Work request:
Your copy should repeat the data that follows exactly and contain no image.

Dataset section:
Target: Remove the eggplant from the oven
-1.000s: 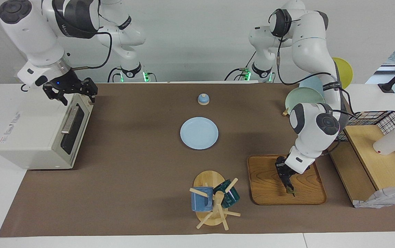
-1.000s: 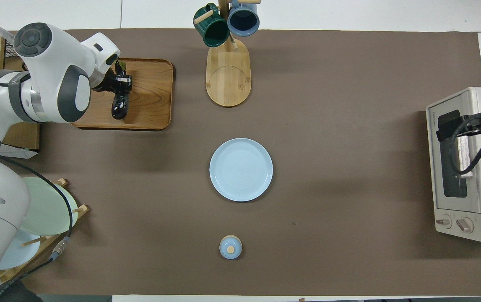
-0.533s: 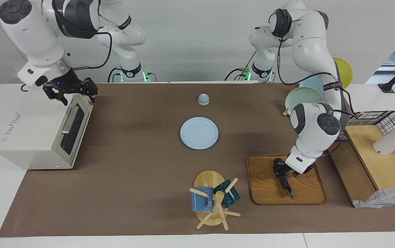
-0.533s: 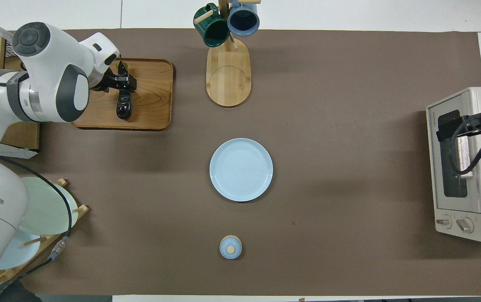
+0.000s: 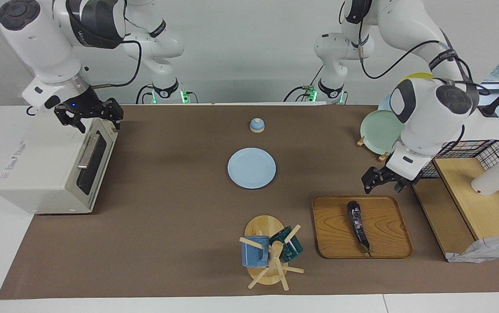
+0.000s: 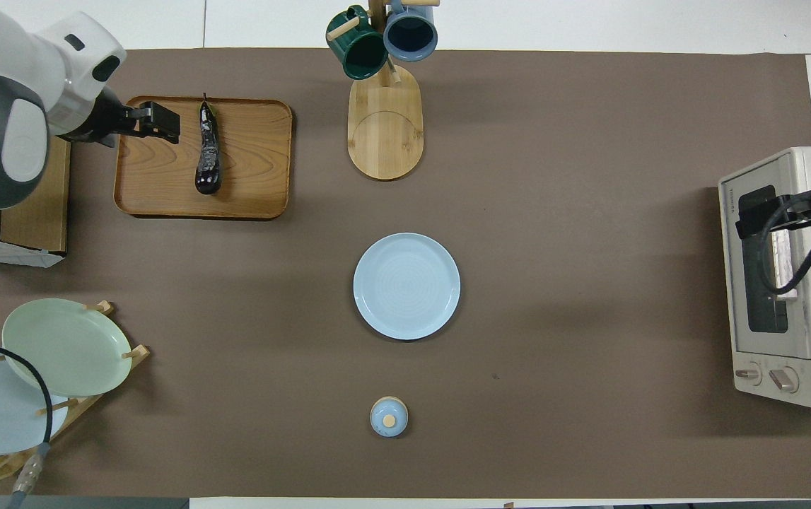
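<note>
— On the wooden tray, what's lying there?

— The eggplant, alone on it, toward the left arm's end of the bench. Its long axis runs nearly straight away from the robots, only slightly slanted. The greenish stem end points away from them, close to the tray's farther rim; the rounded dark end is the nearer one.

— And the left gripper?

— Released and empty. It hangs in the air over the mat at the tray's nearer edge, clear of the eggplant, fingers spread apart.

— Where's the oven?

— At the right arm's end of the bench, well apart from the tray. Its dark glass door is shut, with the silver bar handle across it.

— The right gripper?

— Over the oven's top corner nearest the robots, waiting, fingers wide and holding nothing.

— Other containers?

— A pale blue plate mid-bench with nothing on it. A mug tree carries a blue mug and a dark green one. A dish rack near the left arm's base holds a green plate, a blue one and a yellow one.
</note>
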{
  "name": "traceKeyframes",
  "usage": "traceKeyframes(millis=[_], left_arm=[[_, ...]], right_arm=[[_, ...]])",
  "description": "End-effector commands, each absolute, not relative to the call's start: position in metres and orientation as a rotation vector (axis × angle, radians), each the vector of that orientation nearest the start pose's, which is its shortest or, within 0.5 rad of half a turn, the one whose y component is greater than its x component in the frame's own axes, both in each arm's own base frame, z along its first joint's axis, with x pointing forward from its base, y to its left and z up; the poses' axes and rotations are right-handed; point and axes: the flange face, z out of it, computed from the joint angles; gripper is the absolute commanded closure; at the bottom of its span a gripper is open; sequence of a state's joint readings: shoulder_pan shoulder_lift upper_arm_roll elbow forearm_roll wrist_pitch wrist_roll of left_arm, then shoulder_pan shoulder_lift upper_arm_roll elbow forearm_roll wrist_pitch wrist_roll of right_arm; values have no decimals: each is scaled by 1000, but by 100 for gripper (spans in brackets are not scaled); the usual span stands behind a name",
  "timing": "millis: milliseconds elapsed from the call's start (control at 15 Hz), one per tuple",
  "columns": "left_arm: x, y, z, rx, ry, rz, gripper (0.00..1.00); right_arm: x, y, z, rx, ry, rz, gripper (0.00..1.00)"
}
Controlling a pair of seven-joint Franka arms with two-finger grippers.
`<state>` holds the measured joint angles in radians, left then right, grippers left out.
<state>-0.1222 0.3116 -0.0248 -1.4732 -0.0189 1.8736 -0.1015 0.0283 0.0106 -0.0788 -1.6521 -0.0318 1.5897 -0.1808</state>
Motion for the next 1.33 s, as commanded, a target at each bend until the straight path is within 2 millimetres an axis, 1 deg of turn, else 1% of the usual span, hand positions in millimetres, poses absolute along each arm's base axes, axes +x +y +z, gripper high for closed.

Result for this exercise:
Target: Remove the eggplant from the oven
-1.000s: 
-1.000s: 
-0.533s: 
-0.533s: 
+0.000s: 
+0.000s: 
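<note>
— On the wooden tray, what's lying there?

— The eggplant, alone on it, toward the left arm's end of the bench. Its long axis runs nearly straight away from the robots, only slightly slanted. The greenish stem end points away from them, close to the tray's farther rim; the rounded dark end is the nearer one.

— And the left gripper?

— Released and empty. It hangs in the air over the mat at the tray's nearer edge, clear of the eggplant, fingers spread apart.

— Where's the oven?

— At the right arm's end of the bench, well apart from the tray. Its dark glass door is shut, with the silver bar handle across it.

— The right gripper?

— Over the oven's top corner nearest the robots, waiting, fingers wide and holding nothing.

— Other containers?

— A pale blue plate mid-bench with nothing on it. A mug tree carries a blue mug and a dark green one. A dish rack near the left arm's base holds a green plate, a blue one and a yellow one.
</note>
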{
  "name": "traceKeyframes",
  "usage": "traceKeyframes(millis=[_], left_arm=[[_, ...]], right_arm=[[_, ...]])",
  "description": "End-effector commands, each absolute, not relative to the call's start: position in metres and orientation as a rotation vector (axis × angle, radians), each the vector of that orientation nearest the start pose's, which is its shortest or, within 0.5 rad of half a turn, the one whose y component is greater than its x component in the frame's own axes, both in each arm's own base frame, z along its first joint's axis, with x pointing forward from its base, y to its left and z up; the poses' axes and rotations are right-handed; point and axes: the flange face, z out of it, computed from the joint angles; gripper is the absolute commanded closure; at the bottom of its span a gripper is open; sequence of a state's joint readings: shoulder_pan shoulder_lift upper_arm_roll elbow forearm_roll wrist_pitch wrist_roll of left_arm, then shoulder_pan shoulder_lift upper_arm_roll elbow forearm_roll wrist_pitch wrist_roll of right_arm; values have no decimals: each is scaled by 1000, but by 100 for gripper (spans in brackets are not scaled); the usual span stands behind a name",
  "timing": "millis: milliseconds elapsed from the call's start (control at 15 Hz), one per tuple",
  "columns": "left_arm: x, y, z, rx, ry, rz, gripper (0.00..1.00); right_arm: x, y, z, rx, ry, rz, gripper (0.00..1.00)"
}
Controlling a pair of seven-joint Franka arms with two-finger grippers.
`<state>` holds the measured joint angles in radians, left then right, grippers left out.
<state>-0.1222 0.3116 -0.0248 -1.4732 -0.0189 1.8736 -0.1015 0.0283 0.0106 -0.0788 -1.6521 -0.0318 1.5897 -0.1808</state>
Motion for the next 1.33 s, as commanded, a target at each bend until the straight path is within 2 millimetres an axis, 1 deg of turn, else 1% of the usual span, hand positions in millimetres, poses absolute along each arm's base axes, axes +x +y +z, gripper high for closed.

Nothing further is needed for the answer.